DATASET SECTION: Begin

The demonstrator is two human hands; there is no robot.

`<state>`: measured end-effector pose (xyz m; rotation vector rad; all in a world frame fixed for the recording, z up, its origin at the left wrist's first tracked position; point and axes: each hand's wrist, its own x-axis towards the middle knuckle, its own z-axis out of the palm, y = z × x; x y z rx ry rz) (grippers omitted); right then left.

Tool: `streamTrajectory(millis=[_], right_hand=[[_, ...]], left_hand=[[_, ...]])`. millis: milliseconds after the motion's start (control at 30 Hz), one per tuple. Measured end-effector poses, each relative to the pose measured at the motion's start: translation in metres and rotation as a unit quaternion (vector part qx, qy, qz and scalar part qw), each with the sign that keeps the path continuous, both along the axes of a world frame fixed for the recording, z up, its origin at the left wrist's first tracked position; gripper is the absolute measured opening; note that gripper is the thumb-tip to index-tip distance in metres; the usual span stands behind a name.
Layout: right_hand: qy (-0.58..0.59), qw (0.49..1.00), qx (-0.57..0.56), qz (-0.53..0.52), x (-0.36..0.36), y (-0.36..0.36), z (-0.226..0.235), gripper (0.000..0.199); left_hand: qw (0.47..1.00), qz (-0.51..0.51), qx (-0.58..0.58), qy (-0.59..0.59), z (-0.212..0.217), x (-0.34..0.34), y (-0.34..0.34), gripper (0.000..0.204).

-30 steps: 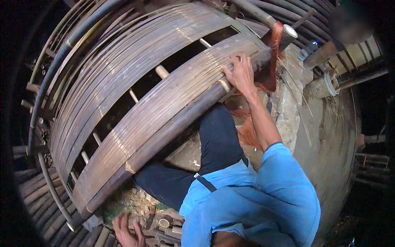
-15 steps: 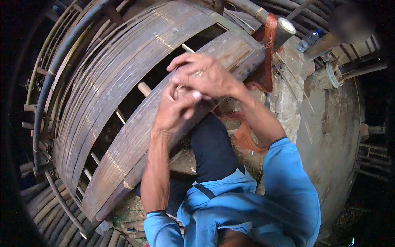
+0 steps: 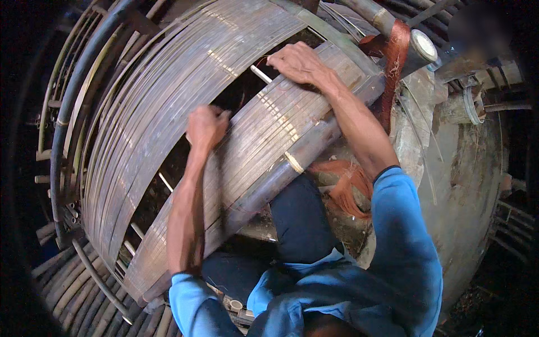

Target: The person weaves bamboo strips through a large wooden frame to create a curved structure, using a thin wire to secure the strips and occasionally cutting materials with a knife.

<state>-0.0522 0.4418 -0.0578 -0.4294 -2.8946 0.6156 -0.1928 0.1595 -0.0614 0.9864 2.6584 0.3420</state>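
Below my hands lies a curved panel of narrow bamboo slats [image 3: 185, 73], split by a long dark gap with pale crossing rods [image 3: 261, 73]. My left hand [image 3: 206, 126] is closed in a fist over the gap, by the edge of the nearer slat section [image 3: 252, 135]. Farther right, my right hand [image 3: 300, 62] has its fingers curled down at the same edge, close to a rod. What either hand pinches is hidden or too thin to make out. A faint reddish thread seems to show between them. Pale binding [image 3: 294, 162] wraps the thick near rail.
A thick bamboo pole end [image 3: 424, 46] juts out at the far right, with a rust-red strap [image 3: 396, 62] hanging from it. Red netting [image 3: 347, 188] lies on the ground beside my leg. Bamboo poles [image 3: 84, 286] line the lower left. Bare concrete ground [image 3: 460, 180] is to the right.
My hands, together over the near slats before, have separated. The left has moved left and the right up and right, both to the gap's edge. The whole view has shifted slightly.
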Motion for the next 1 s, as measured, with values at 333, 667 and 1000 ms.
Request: streamTrajectory(millis=[333, 667, 1000], right_hand=[[-0.039, 0.999, -0.018, -0.019, -0.004, -0.008, -0.021, 0.040], [0.265, 0.963, -0.026, 0.033, 0.091, -0.066, 0.022, 0.021], [0.247, 0.909, -0.229, 0.246, 0.160, -0.148, 0.065, 0.030]], left_hand=[[0.873, 0.136, 0.218, -0.414, -0.047, 0.013, 0.136, 0.022], [0.945, -0.191, 0.266, -0.022, 0.045, 0.107, 0.049, 0.030], [0.875, -0.281, 0.326, -0.220, 0.218, 0.208, -0.110, 0.039]])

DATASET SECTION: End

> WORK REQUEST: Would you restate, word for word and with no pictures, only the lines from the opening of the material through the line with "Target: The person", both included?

> ANSWER TO THE EXERCISE:
The demonstrator is two human hands; there is no robot.

`<state>`: measured end-effector pose (xyz m; rotation vector rad; all in a world frame fixed for the recording, z up, its origin at the left wrist's first tracked position; point and axes: each hand's wrist, its own x-axis towards the middle knuckle, its own z-axis out of the palm, y = z × x; x y z rx ry rz) (grippers omitted); right then left.

Tool: `streamTrajectory(millis=[_], right_hand=[[_, ...]], left_hand=[[_, ...]])`. millis: milliseconds after the motion's start (control at 30 Hz), one per tuple. Measured end-effector poses, each relative to the pose measured at the motion's start: translation in metres and rotation as a unit quaternion (vector part qx, qy, qz and scalar part qw), each with the sign that keeps the path continuous, both along the axes of a world frame fixed for the recording, z up, its origin at the left wrist's first tracked position; gripper is the absolute measured opening; note that gripper is the thumb-tip to index-tip distance in metres; the usual span stands behind a name.
Layout: right_hand: qy (-0.58..0.59), qw (0.49..1.00), qx (-0.57..0.56), qz (-0.53..0.52), x (-0.36..0.36), y (-0.36..0.36), z (-0.226..0.235), gripper (0.000..0.199); left_hand: qw (0.47..1.00), qz (-0.51..0.51), qx (-0.58..0.58), qy (-0.59..0.59), z (-0.212..0.217), x (-0.34..0.34), y (-0.34..0.34), gripper (0.000..0.204).

-30 steps: 
-15 steps: 
+0 steps: 

Target: The person weaves bamboo strips through a large wooden frame to create a curved structure, using a thin wire to secure the strips and occasionally cutting materials with a knife.

The exercise requires no additional answer.